**WHAT IS NEEDED:** Among the records that follow, set down only the lines from the one containing "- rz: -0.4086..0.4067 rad" to the one containing "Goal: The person", both included, exactly.

**MATERIAL SUPPLIED:**
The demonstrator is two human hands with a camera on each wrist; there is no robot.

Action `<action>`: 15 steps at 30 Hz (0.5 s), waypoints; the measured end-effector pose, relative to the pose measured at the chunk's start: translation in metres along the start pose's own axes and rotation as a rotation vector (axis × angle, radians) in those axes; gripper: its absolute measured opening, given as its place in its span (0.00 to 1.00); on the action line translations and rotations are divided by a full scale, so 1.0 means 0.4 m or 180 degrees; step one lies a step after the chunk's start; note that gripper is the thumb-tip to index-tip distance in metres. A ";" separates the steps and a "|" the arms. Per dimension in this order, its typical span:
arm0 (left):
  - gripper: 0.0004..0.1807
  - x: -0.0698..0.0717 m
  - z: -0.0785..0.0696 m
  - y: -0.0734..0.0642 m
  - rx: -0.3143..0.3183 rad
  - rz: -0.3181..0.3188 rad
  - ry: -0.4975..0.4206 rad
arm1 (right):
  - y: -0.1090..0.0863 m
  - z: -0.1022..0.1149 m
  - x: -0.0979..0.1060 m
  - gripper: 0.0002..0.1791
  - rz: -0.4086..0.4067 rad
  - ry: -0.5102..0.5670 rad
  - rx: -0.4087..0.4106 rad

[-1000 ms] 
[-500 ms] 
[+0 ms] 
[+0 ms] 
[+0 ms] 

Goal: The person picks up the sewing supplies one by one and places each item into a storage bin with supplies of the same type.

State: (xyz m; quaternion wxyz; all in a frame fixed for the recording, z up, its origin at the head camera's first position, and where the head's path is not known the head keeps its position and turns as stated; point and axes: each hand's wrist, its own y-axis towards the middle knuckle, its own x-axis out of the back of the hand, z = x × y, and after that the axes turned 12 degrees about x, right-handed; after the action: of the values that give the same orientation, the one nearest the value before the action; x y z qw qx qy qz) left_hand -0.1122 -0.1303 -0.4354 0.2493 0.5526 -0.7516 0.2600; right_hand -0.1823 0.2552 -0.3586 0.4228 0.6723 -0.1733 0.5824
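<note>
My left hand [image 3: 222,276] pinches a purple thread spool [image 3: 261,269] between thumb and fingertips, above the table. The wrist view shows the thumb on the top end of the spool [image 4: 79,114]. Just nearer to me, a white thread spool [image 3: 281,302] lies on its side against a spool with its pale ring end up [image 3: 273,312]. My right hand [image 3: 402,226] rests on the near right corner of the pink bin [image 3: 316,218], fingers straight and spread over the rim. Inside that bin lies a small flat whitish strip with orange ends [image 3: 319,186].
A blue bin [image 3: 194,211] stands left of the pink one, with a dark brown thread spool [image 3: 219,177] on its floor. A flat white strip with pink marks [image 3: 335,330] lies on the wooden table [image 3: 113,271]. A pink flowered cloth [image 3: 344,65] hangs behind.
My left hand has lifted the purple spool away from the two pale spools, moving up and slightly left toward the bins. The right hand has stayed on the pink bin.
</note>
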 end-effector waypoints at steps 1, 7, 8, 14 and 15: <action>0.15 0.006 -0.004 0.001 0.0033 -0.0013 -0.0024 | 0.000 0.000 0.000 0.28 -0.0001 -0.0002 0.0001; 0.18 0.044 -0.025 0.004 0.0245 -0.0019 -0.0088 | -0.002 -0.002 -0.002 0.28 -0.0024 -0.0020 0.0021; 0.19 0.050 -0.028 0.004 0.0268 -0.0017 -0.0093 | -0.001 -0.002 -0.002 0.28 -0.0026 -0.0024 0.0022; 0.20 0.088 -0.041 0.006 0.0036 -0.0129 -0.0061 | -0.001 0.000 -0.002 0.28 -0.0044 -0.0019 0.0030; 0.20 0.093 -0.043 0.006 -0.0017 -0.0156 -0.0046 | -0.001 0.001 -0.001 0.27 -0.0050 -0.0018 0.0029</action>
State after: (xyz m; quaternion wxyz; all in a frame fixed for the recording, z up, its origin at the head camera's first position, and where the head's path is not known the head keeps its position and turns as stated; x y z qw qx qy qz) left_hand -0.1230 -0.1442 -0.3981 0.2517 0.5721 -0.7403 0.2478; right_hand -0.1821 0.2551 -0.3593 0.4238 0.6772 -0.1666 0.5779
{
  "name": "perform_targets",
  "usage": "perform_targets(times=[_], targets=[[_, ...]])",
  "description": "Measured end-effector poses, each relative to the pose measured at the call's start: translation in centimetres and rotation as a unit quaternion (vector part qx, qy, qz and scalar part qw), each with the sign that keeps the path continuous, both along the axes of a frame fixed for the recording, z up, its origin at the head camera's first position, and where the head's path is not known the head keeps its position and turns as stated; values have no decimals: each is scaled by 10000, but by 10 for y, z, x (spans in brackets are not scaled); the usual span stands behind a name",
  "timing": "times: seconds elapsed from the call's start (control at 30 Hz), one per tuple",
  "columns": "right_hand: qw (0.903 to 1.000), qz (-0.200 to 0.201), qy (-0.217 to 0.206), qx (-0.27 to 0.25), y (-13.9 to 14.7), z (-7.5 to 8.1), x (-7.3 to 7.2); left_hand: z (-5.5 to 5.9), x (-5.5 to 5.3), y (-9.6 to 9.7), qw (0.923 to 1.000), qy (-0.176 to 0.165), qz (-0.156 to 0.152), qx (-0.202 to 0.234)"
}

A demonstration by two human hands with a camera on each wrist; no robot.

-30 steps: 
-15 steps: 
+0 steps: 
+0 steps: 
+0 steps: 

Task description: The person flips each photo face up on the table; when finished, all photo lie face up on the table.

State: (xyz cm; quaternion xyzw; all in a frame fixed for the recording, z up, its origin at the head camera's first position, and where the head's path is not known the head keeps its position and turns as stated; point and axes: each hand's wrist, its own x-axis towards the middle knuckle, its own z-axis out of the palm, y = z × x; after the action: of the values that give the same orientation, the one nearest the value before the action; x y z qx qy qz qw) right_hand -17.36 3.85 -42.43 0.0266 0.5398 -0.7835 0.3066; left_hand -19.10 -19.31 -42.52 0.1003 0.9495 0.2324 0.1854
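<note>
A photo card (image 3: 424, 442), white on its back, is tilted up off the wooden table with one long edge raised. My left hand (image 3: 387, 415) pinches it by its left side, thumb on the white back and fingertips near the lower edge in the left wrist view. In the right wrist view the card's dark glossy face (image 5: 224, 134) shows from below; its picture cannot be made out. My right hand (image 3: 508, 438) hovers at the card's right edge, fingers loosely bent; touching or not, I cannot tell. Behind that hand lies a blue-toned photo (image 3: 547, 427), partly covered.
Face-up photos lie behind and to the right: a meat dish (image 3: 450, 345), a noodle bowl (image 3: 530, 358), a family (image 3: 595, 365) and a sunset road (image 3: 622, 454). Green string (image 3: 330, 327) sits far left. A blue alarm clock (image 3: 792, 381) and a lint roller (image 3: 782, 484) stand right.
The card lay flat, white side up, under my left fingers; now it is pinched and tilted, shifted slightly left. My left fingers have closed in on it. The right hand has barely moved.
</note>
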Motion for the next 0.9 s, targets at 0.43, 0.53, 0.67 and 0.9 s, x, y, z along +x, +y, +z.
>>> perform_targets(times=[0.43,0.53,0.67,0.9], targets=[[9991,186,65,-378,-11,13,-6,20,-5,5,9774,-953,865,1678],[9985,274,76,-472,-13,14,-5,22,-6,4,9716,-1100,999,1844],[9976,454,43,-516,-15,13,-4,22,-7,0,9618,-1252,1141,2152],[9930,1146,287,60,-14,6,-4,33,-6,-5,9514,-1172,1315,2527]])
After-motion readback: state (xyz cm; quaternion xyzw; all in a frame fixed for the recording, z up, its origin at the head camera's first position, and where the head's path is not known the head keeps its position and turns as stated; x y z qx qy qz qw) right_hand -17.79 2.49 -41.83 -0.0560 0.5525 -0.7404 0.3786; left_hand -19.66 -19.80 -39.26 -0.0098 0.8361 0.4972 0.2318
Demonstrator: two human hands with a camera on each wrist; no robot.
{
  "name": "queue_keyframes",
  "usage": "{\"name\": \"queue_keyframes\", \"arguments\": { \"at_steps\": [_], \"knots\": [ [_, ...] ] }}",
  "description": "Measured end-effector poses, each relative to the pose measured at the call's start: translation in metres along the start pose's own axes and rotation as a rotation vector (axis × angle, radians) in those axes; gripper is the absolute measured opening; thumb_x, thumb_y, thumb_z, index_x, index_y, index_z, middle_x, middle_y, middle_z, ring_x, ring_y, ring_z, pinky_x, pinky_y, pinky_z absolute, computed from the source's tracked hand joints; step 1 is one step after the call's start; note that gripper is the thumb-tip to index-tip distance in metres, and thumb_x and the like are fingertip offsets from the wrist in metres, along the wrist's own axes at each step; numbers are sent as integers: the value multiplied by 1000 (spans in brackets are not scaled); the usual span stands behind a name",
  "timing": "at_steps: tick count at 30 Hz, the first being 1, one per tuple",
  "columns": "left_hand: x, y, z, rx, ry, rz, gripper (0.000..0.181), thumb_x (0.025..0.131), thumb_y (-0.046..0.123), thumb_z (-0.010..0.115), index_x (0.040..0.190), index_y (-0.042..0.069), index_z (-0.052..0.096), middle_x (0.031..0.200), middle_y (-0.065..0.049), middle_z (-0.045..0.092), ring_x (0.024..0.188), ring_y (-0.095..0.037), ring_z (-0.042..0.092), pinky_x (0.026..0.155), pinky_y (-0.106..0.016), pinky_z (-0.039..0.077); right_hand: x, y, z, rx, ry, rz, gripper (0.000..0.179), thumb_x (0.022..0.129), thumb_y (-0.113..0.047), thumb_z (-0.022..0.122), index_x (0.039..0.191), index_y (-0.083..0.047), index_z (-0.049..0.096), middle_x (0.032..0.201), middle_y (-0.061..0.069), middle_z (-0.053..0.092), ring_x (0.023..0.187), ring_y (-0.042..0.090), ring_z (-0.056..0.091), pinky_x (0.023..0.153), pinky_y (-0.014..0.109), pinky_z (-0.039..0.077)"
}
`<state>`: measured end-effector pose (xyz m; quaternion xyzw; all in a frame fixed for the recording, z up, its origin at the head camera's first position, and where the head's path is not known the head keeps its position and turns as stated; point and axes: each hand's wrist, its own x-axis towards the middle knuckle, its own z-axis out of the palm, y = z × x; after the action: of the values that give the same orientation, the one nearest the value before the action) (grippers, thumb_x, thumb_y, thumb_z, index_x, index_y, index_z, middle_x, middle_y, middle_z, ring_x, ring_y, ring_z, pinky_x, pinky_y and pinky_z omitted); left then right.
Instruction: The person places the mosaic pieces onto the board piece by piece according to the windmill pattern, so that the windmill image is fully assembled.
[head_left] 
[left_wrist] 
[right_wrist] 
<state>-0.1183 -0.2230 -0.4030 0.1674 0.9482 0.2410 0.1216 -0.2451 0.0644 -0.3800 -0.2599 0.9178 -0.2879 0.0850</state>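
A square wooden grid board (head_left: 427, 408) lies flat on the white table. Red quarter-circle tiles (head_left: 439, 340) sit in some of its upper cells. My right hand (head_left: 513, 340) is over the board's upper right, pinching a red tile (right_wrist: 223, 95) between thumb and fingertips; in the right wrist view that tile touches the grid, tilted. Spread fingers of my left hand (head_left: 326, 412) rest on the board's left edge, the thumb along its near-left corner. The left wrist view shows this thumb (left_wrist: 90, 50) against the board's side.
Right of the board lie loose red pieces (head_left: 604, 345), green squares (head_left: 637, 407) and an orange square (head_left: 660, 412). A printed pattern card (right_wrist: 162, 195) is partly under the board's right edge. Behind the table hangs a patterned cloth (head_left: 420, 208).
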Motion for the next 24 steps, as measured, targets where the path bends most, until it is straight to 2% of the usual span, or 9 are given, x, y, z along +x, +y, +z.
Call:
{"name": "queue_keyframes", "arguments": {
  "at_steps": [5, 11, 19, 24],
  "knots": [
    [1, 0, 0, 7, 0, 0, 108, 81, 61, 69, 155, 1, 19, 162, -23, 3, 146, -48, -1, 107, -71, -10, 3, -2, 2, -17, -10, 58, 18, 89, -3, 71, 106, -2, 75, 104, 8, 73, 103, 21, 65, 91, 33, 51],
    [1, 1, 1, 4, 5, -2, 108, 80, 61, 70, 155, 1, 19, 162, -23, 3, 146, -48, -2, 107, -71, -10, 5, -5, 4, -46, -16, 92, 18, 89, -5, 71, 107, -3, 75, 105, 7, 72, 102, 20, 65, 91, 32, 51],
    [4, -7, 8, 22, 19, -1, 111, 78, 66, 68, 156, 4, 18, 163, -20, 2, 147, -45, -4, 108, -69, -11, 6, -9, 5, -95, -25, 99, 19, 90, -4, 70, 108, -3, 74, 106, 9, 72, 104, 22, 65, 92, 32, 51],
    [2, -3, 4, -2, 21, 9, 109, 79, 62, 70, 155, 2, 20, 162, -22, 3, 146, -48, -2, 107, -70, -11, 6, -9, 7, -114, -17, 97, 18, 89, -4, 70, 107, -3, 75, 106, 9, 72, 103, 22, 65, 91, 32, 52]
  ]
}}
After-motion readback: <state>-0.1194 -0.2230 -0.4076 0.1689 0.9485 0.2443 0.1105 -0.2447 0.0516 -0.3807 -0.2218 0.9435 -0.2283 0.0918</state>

**SOLUTION TO THIS EXERCISE:**
  - rz: -0.4086..0.4067 rad
  - ry: -0.5102..0.5670 rad
  - rx: -0.4087..0.4106 rad

[-1000 ms] 
[-500 ms] 
[+0 ms] 
[+0 ms] 
[+0 ms] 

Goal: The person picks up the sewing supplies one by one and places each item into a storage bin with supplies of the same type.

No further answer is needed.